Coming from a deeply faithful Christian family, Katherine credits God for helping her stay strong in the face of unimaginable suffering.

“My faith clearly impacted my recovery because of the amount of hope that I had. It helped me cope with the pain, it gave me something to live for,” she says. “It’s literally your worst nightmare, and yet you keep on going.”

Today, nearly six years after the stroke, Katherine continues to make remarkable progress. Several obstacles remain, including double vision, deafness, facial paralysis, impaired walking and balance, lack of fine motor coordination in her hand, and even a small brain aneurysm (which was removed in November of 2013). And yet the Wolfs live each day fearlessly and passionately, celebrating the beauty in small everyday moments—the comfort of a home-cooked meal, the meditation of a quiet walk on the beach, the brilliance of a sunset. Katherine’s motto is simple yet empowering: “A handicapped body does not equal a handicapped life.”

Wolf #15

After being wheelchair-bound for 18 months, at first unable to even hold up her own head, Katherine began walking with a quad-based cane on October 21, 2009.
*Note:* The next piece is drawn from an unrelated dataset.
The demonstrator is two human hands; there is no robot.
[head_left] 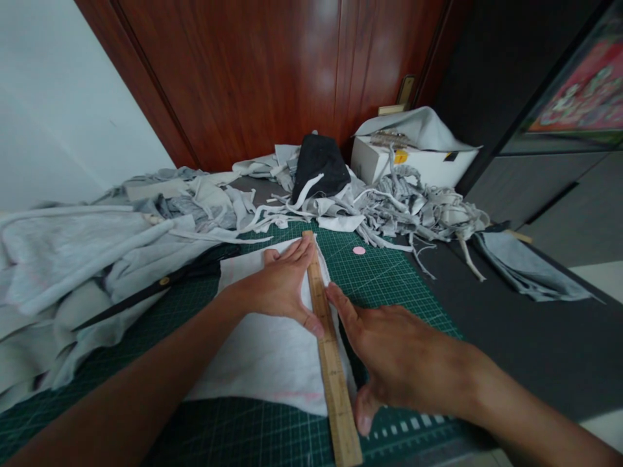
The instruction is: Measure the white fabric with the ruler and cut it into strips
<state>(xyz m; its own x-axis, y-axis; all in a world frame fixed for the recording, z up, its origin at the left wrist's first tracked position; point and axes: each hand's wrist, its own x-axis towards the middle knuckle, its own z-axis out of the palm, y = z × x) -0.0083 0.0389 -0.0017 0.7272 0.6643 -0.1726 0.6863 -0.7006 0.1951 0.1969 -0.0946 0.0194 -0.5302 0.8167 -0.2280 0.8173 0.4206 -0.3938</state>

But her message goes much deeper than that. Confident that her story can inspire others, Katherine travels the country as a motivational speaker, spreading her inspiring doctrine of hope and renewal. She and Jay also blog about their experiences on their website, HopeHeals.com.

Katherine’s journey has opened her eyes to many truths—to the fragility of life, to the importance of community, to the resilience of the human spirit. But above all, she has learned the transformative power of embracing true hope. According to Katherine, people have two choices in life: to respond with bitterness or to respond with joy. Day after day, she chooses joy.

“People so quickly think that they can’t handle things, they think that they’re not going to survive, that there’s no hope,” she says. “But I would say almost the opposite is true. People are much more capable and able to rise to the occasion and be resilient than they think they can.”

Adds Jay: “We don’t have a lot of control over the things that befall us in life, but what we can control is our reaction. Through negative or tragic experiences, I think we all have an opportunity for growth. It doesn’t have to be the end of someone’s story just because their life turns out very differently than they thought it would. These challenges can actually prove to be a very unexpected and surprising beginning. And that, in and of itself, is very hopeful.”